David Serkoak, who lived through the relocations when he was a child and who created the Ennadai Lake Society (now called Ahiarmiut Relocation Society) 20 years ago, is hopeful. “Like a bad dream, it’s going to be over soon,” Mr. Seroak said, “hopefully with an apology from a government official, hopefully the Prime Minister.”
A spokesman for Carolyn Bennett, the Minister of Crown-Indigenous Relations, said the government’s goal is to reach a fair and just settlement that will help bring closure and a brighter future for the Ennadai Lake Ahiarmiut.
When the water on Nueltin Lake froze over, those Ahiarmiut who were still alive wandered back to the mainland and then trekked to their familiar grounds at Ennadai Lake.
But, in 1957, they were again relocated, this time to a place called Henik Lake, which was a couple of days walk from a Hudson’s Bay Company post in Padlei. Before they were forced onto the airplane, the government officials demanded the Ahiarmiut leave their tents and bulldozers were used to bury everything they owned.
At Henik Lake, “the government had set up tents for us already, for each family, and each tent had a starvation box, just enough basic food for you to survive for a few days or a week if you used the food wisely,” Mr. Serkoak said.
The food was quickly gone and some Ahiarmiut left.
Among those who stayed was a hunter named Hallauk, his wife Kikkik, their five children, and Kikkik’s half-brother Ootek. Mad with starvation, Ootek shot Hallauk in the back of the head while he was fishing and then tried to shoot Kikkik. She overpowered him and stabbed him until he was dead.
Kikkik started off with her five children through the snow to Padlei, carrying the youngest on her back and dragging two small daughters in a sled.

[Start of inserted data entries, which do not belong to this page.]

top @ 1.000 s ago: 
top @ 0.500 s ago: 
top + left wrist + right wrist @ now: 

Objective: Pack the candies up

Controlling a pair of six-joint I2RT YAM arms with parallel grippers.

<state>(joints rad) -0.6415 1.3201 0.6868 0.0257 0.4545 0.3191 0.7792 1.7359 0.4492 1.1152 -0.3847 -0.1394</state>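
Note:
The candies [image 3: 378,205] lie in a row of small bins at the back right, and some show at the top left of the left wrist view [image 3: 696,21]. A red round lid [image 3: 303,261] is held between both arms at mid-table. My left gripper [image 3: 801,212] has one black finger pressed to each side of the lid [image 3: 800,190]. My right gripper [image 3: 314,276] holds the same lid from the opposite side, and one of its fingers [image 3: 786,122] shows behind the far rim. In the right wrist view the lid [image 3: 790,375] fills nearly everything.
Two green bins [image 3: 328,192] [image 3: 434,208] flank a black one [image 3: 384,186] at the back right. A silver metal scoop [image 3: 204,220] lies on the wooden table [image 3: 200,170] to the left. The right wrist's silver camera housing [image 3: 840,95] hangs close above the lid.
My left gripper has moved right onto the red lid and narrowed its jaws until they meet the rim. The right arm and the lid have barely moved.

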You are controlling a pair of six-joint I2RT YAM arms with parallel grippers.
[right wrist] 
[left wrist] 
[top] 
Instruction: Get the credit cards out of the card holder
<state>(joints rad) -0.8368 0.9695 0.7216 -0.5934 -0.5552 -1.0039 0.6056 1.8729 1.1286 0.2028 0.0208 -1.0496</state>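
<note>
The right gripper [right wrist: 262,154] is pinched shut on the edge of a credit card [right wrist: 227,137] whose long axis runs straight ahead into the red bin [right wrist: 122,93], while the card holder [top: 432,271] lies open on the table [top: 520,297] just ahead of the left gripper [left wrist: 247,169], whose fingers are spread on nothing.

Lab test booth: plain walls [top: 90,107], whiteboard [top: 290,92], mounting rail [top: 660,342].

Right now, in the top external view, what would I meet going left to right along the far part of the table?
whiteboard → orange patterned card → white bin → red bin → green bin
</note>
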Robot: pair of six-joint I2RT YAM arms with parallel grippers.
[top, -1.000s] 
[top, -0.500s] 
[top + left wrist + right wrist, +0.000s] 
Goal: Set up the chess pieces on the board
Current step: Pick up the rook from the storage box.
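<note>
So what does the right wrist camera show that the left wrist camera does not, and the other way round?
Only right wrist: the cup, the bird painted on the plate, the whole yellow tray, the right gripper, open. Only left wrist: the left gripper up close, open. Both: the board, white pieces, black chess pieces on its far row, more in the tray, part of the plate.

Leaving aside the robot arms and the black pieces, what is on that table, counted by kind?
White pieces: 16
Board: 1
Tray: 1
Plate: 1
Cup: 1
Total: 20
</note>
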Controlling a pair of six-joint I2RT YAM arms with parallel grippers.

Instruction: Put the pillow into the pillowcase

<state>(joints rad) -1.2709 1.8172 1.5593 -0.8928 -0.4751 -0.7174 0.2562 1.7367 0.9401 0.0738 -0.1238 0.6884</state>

Weakened by hunger, she could not go the full distance. She dug a hole in the snow with a frying pan and buried the two girls who were in the sled, then set off again for Padlei with the remaining children.
When she arrived, the RCMP set off to find the missing girls even though Kikkik said they were dead. More than a day after they were abandoned, the police found the children. One had died, but one was still alive.
Kikkik was charged with the murder of Ooteck, the death of one daughter, and the neglect of the other. She was found not guilty on all charges.
Elisapee Karetak, a documentary filmmaker, was the baby that Kikkik carried on her back to Padlei. “I know my siblings were struggling for years and years and, one by one, we dealt with it and today we can talk about it without anger,” Ms. Karetak said.
There were three more relocations after Henik Lake, first to Arviat on Hudson’s Bay, then to a camp outside Rankin Inlet, then back to Arviat.
Today, the Ahiarmiut number about 150, although only 23 were among the group who were relocated. The rest are their descendants.
The oldest of the remaining 23 is Mary Anowtalik, who at 17 was featured on the February, 1956, cover of Life magazine, in an issue devoted to what it called living people of the Stone Age.
“She’s tired, she’s frustrated, she’s impatient now, but she’s still alive,” Mr. Cooper said of Ms. Anowtalik. “We know that the government has a budget to settle this thing. … We are anxious to get this done if, for no other reason – and there are many others – than Mary needs to be here when this thing is settled.”